### Work instructions
Every entry should be copied exactly, with nothing added or dropped.

### Source material

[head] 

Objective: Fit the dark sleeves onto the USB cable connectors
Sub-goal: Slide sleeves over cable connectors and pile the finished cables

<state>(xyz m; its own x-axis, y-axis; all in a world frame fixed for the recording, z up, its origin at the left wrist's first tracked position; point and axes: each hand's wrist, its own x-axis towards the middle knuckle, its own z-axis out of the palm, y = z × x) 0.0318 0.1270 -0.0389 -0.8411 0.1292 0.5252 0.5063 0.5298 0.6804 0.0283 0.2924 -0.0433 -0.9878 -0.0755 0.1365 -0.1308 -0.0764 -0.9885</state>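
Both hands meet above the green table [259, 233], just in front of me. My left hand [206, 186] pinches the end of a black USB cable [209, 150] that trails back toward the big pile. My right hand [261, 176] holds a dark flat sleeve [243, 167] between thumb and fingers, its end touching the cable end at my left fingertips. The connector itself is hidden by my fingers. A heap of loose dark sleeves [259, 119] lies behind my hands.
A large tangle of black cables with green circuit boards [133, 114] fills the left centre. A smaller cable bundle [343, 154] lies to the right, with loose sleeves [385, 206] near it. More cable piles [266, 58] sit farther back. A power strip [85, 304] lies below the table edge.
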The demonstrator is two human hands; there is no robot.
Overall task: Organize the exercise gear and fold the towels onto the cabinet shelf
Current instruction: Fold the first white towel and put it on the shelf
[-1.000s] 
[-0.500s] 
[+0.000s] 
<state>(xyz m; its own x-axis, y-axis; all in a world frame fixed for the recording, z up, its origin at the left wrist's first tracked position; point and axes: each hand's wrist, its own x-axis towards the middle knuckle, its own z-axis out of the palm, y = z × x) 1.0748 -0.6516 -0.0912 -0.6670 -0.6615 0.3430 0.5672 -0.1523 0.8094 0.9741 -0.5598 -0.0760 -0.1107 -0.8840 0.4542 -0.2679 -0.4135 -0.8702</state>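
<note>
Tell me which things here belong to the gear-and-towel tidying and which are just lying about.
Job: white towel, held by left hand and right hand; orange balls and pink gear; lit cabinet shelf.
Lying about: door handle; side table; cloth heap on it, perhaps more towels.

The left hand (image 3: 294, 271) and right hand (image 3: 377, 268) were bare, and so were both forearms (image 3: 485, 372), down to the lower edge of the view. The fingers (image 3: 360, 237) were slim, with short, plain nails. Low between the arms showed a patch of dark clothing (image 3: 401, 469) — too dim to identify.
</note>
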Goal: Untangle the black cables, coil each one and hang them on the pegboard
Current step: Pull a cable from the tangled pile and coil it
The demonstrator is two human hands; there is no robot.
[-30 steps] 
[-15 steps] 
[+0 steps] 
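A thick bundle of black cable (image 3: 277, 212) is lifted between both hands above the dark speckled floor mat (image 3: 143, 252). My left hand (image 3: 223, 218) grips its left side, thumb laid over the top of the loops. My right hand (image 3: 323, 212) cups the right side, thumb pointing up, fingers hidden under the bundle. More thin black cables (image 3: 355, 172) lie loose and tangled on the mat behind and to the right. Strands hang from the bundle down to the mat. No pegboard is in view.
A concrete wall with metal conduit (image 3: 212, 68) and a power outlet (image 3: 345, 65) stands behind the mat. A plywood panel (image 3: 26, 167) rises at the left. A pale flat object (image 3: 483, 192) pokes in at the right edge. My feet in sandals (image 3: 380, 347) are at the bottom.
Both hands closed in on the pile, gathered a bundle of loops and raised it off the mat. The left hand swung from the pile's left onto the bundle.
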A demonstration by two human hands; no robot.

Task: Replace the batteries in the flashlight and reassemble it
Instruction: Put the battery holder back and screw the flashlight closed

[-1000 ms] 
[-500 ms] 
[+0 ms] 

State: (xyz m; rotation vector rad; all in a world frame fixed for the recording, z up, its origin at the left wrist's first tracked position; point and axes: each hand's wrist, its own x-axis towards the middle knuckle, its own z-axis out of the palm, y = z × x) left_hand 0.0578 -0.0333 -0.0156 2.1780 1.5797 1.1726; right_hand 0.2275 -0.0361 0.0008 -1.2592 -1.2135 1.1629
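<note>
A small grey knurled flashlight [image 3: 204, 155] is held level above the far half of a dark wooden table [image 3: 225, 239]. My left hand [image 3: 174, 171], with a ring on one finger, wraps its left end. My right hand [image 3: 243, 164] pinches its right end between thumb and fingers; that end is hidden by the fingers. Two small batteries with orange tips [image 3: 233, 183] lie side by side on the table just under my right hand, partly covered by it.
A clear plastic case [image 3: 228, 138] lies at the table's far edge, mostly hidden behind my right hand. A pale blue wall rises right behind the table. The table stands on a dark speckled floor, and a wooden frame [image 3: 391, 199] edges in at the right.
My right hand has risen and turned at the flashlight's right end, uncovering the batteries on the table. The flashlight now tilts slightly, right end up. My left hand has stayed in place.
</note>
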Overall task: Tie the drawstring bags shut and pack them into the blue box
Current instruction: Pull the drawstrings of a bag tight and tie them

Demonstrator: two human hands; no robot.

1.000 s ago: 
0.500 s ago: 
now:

### Exercise answer
[head] 

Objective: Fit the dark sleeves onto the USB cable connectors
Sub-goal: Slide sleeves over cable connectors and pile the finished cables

<state>(xyz m; its own x-axis, y-axis; all in a world frame fixed for the recording, z up, its origin at the left wrist's first tracked position; point and axes: each hand's wrist, its own x-axis towards the middle knuckle, its own z-axis out of the palm, y = z × x) 0.0318 0.1270 -0.0389 -0.8411 0.1292 0.5252 0.5063 0.5298 0.6804 0.0283 0.2924 -0.0433 -0.9878 -0.0755 0.1365 -0.1308 -0.0764 -0.9885</state>
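Both hands meet above the green table [259, 233], just in front of me. My left hand [206, 186] pinches the end of a black USB cable [209, 150] that trails back toward the big pile. My right hand [261, 176] holds a dark flat sleeve [243, 167] between thumb and fingers, its end touching the cable end at my left fingertips. The connector itself is hidden by my fingers. A heap of loose dark sleeves [259, 119] lies behind my hands.
A large tangle of black cables with green circuit boards [133, 114] fills the left centre. A smaller cable bundle [343, 154] lies to the right, with loose sleeves [385, 206] near it. More cable piles [266, 58] sit farther back. A power strip [85, 304] lies below the table edge.
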The demonstrator is two human hands; there is no robot.
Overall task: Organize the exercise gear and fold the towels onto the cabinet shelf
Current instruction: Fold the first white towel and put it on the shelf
[-1.000s] 
[-0.500s] 
[+0.000s] 
<state>(xyz m; its own x-axis, y-axis; all in a world frame fixed for the recording, z up, its origin at the left wrist's first tracked position; point and axes: each hand's wrist, its own x-axis towards the middle knuckle, its own z-axis out of the palm, y = z × x) 1.0748 -0.6516 -0.0912 -0.6670 -0.6615 0.3430 0.5672 -0.1523 0.8094 0.9741 -0.5598 -0.0760 -0.1107 -0.8840 0.4542 -0.2679 -0.4135 -0.8702</state>
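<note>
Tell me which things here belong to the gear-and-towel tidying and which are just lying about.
Job: white towel, held by left hand and right hand; orange balls and pink gear; lit cabinet shelf.
Lying about: door handle; side table; cloth heap on it, perhaps more towels.

The left hand (image 3: 294, 271) and right hand (image 3: 377, 268) were bare, and so were both forearms (image 3: 485, 372), down to the lower edge of the view. The fingers (image 3: 360, 237) were slim, with short, plain nails. Low between the arms showed a patch of dark clothing (image 3: 401, 469) — too dim to identify.
</note>
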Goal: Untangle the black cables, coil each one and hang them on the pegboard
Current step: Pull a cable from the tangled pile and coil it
The demonstrator is two human hands; there is no robot.
[-30 steps] 
[-15 steps] 
[+0 steps] 
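A thick bundle of black cable (image 3: 277, 212) is lifted between both hands above the dark speckled floor mat (image 3: 143, 252). My left hand (image 3: 223, 218) grips its left side, thumb laid over the top of the loops. My right hand (image 3: 323, 212) cups the right side, thumb pointing up, fingers hidden under the bundle. More thin black cables (image 3: 355, 172) lie loose and tangled on the mat behind and to the right. Strands hang from the bundle down to the mat. No pegboard is in view.
A concrete wall with metal conduit (image 3: 212, 68) and a power outlet (image 3: 345, 65) stands behind the mat. A plywood panel (image 3: 26, 167) rises at the left. A pale flat object (image 3: 483, 192) pokes in at the right edge. My feet in sandals (image 3: 380, 347) are at the bottom.
Both hands closed in on the pile, gathered a bundle of loops and raised it off the mat. The left hand swung from the pile's left onto the bundle.
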A demonstration by two human hands; no robot.

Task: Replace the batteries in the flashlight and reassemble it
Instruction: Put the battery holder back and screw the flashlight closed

[-1000 ms] 
[-500 ms] 
[+0 ms] 

State: (xyz m; rotation vector rad; all in a world frame fixed for the recording, z up, its origin at the left wrist's first tracked position; point and axes: each hand's wrist, its own x-axis towards the middle knuckle, its own z-axis out of the palm, y = z × x) left_hand 0.0578 -0.0333 -0.0156 2.1780 1.5797 1.1726; right_hand 0.2275 -0.0361 0.0008 -1.2592 -1.2135 1.1629
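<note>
A small grey knurled flashlight [image 3: 204, 155] is held level above the far half of a dark wooden table [image 3: 225, 239]. My left hand [image 3: 174, 171], with a ring on one finger, wraps its left end. My right hand [image 3: 243, 164] pinches its right end between thumb and fingers; that end is hidden by the fingers. Two small batteries with orange tips [image 3: 233, 183] lie side by side on the table just under my right hand, partly covered by it.
A clear plastic case [image 3: 228, 138] lies at the table's far edge, mostly hidden behind my right hand. A pale blue wall rises right behind the table. The table stands on a dark speckled floor, and a wooden frame [image 3: 391, 199] edges in at the right.
My right hand has risen and turned at the flashlight's right end, uncovering the batteries on the table. The flashlight now tilts slightly, right end up. My left hand has stayed in place.
</note>
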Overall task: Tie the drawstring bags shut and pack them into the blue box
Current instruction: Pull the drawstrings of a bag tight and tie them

Demonstrator: two human hands; no robot.

1.000 s ago: 
0.500 s ago: 
now:

Nothing more is needed to finish the exercise.